## [What this task involves]
Below are the entries. Transcribe exactly the lines from the one with "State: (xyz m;" through the one with "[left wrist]", ends included, and leave out all others.

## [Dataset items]
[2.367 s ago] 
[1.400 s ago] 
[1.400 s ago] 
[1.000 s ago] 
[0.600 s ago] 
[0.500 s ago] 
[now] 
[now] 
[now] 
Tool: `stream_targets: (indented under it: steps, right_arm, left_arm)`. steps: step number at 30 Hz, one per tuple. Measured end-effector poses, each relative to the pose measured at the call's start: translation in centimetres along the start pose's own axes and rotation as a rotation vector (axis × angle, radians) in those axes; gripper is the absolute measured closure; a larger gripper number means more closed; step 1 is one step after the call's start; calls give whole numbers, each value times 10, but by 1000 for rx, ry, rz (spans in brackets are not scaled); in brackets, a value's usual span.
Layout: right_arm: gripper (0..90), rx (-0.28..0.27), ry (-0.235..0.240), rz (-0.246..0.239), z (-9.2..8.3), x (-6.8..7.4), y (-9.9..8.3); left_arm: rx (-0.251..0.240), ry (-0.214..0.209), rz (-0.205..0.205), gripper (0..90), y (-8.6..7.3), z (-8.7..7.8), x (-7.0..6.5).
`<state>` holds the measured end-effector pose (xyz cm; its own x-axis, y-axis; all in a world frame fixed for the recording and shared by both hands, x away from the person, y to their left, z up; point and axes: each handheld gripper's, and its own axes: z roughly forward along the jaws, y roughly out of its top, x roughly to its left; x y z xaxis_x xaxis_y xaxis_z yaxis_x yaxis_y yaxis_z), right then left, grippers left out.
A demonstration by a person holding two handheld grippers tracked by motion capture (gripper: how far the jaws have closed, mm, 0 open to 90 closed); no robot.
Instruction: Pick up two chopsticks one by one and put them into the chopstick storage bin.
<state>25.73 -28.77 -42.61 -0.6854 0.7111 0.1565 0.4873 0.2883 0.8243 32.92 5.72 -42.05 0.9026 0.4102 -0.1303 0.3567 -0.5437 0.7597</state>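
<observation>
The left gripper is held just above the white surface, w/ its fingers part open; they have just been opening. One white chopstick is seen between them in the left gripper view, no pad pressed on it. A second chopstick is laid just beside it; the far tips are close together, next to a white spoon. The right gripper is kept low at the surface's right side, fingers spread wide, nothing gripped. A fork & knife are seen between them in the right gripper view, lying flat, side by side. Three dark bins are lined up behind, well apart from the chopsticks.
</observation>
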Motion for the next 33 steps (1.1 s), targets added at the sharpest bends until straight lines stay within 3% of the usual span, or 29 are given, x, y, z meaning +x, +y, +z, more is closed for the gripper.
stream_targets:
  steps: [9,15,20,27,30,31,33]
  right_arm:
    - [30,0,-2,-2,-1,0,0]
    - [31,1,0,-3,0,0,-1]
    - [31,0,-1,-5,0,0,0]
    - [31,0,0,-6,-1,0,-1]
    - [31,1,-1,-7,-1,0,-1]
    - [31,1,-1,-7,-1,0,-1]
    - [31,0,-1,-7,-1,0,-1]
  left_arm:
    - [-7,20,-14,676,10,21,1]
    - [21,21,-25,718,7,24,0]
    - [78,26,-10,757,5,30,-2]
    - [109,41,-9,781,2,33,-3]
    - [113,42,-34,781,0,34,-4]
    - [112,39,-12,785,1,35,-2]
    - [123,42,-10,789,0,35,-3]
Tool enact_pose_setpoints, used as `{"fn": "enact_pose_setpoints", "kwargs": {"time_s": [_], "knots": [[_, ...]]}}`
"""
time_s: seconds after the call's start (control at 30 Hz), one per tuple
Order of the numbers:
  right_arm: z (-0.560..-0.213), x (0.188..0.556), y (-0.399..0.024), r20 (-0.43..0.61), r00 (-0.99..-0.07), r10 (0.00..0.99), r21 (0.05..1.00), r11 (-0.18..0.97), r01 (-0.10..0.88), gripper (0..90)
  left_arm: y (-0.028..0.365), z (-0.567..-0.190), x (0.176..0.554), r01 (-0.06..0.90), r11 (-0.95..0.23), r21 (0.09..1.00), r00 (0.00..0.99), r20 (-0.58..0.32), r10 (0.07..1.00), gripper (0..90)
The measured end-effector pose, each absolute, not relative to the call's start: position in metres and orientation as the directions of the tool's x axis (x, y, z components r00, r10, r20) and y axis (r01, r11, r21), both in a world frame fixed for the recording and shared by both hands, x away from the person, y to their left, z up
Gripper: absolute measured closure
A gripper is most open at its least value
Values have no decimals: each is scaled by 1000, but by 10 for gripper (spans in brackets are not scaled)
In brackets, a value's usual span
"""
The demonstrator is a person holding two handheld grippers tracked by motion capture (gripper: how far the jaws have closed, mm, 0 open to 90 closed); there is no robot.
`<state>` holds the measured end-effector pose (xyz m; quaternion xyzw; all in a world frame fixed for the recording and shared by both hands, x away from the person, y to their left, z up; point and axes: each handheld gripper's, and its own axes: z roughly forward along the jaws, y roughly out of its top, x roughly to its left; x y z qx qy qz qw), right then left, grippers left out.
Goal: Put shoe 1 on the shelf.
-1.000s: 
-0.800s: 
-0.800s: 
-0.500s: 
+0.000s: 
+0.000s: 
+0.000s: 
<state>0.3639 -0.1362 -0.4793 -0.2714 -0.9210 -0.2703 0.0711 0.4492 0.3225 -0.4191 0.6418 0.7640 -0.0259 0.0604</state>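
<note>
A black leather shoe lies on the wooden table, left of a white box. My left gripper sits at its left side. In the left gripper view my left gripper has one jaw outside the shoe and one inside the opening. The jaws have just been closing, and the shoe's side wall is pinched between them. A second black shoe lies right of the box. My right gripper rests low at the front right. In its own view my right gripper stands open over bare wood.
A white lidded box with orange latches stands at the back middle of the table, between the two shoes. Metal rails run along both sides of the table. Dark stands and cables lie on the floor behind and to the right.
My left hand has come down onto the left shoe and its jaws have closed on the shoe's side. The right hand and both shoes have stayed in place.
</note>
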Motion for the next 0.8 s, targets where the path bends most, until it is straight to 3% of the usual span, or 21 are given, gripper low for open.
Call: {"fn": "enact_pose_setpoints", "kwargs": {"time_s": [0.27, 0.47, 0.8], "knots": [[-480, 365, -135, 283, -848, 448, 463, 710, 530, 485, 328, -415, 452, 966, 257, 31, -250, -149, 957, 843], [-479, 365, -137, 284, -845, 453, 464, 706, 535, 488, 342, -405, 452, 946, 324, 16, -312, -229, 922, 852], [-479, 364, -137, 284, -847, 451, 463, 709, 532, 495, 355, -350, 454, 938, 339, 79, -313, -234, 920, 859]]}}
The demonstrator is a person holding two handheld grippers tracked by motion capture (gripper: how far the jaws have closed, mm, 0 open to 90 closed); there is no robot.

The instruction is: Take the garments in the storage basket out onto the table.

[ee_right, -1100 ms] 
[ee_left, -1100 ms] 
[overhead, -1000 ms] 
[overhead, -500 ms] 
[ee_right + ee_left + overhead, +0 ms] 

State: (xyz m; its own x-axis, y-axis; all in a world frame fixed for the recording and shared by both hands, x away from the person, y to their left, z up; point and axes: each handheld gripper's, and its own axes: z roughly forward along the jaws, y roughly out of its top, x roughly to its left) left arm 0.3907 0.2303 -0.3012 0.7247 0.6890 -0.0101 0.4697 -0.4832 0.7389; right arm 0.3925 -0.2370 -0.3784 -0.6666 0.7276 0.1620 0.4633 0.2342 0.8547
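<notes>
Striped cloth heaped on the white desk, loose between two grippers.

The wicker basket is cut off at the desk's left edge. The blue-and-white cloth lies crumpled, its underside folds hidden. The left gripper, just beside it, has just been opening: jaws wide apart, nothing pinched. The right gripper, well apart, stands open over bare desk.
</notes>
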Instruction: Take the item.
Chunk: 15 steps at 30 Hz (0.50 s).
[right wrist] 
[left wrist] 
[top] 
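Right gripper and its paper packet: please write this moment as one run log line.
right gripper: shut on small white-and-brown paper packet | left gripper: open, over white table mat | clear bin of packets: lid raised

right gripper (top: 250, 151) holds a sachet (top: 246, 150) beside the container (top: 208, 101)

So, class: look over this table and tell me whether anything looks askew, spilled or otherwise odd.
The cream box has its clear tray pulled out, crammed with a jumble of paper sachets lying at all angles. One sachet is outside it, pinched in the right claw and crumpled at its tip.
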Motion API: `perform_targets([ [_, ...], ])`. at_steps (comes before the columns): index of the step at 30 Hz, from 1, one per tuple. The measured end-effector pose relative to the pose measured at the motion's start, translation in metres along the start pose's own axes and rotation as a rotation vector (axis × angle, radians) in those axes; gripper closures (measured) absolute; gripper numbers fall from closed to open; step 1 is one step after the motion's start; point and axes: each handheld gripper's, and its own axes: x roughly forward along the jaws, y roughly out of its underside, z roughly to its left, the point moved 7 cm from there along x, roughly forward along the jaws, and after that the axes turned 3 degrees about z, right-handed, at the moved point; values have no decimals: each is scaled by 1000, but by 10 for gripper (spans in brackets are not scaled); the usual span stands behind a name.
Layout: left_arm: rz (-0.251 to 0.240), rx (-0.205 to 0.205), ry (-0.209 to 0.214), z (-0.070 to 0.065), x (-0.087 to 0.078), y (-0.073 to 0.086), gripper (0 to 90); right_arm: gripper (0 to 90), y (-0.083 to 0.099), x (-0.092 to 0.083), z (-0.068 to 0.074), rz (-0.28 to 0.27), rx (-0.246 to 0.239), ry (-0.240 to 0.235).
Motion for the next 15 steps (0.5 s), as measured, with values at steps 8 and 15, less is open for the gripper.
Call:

## [Problem solution]
State: (xyz m; its own x-axis, y-axis; all in a world frame fixed for the recording and shared by both hands, x away from the person, y to their left, z up; point and axes: each handheld gripper's, and its own axes: z roughly forward along the jaws, y roughly out of its top, x roughly to its left) left arm 0.3907 0.2303 -0.3012 0.7247 0.6890 -0.0101 0.4697 -0.4832 0.7389; right arm 0.3925 -0.2370 -0.3784 -0.6666 0.7276 0.1620 0.4633 0.2342 0.8547
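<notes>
Striped cloth heaped on the white desk, loose between two grippers.

The wicker basket is cut off at the desk's left edge. The blue-and-white cloth lies crumpled, its underside folds hidden. The left gripper, just beside it, has just been opening: jaws wide apart, nothing pinched. The right gripper, well apart, stands open over bare desk.
</notes>
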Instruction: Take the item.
Chunk: 15 steps at 30 Hz (0.50 s).
[right wrist] 
[left wrist] 

Now the exercise is complete.